Outside of a pocket of lions in southern Florida, the big cats officially are considered extinct in the East. The last one confirmed in Virginia was killed in Washington County in 1882. Yet people like Coleman and others swear they have seen one, and that includes some experienced outdoorsmen.

My question always has been, where is the tangible evidence: a picture, a lion killed by a vehicle on a highway, a lion treed by one of the numerous packs of bear or coon hounds that hunt the back country of the state?

“I would have expected some hard physical evidence if cougars existed in the state,” said Rick Reynolds. He is the Department of Game and Inland Fisheries biologist assigned to keep up with cats. “When I look at my map of reported sightings the animal has been seen just about everywhere in the state,” said Reynolds. “With that kind of distribution you would think a body would show up somewhere.”

The people who report observing a big cat are seeing something, of course. It is difficult to discount someone like Gilbert Dance of Colonial Heights, who was along the Nottoway River in Sussex County last fall hunting with a muzzleloader. When he stepped into a small clearing beside a swamp, he said a mountain lion joined him.

“I wouldn’t have been more shocked if I had seen an elephant standing there,” he told the Times-Dispatch.

There have been so many spottings reported in Frederick County that Barbara Chaplin has formed Cougar Quest, an organization to document claims of mountain lion sightings in the area.

Until the sightings are documented with more evidence you will have a difficult time finding a wildlife biologist who believes that mountain lions inhabit Virginia.
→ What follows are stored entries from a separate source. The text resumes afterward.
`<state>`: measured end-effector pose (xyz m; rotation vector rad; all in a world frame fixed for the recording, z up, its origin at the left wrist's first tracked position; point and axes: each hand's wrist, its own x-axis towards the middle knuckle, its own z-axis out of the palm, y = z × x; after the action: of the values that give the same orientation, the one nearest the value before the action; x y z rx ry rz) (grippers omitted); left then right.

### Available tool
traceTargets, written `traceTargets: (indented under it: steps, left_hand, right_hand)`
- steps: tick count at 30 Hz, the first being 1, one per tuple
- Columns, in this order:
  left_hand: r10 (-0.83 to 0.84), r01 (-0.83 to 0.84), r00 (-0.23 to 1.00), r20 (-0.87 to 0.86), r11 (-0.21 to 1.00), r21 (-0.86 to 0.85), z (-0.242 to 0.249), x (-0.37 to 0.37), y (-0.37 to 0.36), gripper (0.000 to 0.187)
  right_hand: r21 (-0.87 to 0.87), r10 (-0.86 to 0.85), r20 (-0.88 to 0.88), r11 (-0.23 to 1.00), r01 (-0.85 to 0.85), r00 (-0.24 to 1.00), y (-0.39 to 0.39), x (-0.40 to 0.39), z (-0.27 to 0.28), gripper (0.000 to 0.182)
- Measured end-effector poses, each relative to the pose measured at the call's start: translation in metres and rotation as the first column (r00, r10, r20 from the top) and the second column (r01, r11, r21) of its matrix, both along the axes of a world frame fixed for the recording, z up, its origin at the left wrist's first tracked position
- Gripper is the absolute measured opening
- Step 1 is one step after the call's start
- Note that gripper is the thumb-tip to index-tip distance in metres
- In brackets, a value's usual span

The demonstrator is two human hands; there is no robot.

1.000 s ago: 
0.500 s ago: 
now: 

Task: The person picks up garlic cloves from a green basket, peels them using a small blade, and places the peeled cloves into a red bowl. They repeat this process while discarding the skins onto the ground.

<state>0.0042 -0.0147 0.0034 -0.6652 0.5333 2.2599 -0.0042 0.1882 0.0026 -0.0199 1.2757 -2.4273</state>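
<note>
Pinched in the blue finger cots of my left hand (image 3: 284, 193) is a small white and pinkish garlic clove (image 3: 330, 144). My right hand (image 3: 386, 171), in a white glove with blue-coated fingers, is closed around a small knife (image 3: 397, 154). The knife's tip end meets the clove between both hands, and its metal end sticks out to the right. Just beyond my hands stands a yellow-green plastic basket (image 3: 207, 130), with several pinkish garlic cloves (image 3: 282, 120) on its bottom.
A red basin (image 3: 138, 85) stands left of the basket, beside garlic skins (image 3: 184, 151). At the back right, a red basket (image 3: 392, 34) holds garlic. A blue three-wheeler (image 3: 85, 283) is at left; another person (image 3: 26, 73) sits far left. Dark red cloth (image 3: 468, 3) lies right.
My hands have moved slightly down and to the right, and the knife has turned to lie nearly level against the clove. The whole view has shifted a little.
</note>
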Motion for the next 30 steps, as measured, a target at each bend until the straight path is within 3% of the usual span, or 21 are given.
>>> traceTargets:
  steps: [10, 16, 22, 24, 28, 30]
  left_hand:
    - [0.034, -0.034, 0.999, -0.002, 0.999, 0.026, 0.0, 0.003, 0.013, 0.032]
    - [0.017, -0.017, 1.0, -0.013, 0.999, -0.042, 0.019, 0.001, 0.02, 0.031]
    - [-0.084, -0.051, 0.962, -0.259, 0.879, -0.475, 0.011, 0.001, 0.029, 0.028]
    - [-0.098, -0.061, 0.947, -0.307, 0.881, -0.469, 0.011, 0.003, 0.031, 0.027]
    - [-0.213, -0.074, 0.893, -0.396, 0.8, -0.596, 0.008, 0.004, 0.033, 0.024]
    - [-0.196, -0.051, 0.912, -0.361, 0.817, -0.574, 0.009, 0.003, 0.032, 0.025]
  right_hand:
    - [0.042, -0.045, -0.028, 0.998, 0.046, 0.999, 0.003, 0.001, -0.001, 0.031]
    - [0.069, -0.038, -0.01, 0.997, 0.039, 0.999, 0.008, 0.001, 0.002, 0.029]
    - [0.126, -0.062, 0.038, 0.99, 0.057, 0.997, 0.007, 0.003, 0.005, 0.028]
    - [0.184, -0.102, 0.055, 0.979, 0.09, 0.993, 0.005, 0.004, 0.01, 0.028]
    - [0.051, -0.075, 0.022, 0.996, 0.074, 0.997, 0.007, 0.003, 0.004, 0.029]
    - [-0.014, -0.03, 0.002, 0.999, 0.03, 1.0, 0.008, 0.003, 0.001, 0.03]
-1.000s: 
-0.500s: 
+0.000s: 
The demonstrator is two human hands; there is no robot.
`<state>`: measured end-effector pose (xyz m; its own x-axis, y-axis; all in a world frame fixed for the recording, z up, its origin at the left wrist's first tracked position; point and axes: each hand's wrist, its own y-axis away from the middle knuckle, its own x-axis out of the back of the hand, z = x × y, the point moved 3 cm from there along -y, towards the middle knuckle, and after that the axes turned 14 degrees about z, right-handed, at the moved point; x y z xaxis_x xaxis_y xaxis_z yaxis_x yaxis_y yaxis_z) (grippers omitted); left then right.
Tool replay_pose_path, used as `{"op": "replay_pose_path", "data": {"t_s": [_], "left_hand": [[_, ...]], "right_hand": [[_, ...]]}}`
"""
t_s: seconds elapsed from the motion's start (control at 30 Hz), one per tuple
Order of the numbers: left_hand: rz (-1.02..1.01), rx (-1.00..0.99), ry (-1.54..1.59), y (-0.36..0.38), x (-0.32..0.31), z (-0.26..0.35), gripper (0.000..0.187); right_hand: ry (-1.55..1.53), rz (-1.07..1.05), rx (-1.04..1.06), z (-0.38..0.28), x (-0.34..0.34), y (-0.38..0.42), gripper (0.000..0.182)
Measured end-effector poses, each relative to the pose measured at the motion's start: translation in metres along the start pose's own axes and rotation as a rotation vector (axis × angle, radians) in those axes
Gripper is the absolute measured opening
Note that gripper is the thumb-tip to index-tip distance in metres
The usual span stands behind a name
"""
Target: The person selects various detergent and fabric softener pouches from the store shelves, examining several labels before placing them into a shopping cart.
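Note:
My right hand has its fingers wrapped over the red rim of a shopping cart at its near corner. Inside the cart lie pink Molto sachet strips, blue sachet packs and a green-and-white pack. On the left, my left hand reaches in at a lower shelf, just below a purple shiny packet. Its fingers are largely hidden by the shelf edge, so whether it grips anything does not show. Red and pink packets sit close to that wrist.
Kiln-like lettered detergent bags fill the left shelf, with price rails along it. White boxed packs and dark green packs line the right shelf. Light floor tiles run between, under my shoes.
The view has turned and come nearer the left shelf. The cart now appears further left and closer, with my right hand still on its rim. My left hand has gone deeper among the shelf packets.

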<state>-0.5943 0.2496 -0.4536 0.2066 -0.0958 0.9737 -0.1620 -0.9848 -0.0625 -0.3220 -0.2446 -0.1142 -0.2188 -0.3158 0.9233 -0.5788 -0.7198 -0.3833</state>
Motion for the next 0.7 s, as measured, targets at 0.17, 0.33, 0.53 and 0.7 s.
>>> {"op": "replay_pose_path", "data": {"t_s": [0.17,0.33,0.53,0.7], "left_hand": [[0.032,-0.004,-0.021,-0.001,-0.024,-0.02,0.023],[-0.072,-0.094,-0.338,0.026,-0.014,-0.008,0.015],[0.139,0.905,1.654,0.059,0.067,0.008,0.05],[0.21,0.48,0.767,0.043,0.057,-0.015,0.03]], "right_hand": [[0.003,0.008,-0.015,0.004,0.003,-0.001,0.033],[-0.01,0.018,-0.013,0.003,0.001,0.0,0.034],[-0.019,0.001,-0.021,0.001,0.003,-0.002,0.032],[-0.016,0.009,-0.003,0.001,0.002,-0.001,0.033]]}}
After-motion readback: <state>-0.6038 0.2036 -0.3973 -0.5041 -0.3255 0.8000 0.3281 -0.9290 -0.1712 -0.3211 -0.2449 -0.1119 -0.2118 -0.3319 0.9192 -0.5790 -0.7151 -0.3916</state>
Biologist Reynolds says no one has documented a single big cat in Virginia, much less a population.

Even so, he is anxious to hear reports and can be contacted via the DGIF Web site: dgif.virginia.gov. DGIF is keeping a database of potential sightings, but does little more than that in the way of mountain lion research. “However, if someone came up with strong evidence -- good photos, video or a body -- we would investigate the incident,” said Reynolds.

If you would like a more sympathetic ear, try the Eastern Cougar Foundation Web site: easterncougar.org.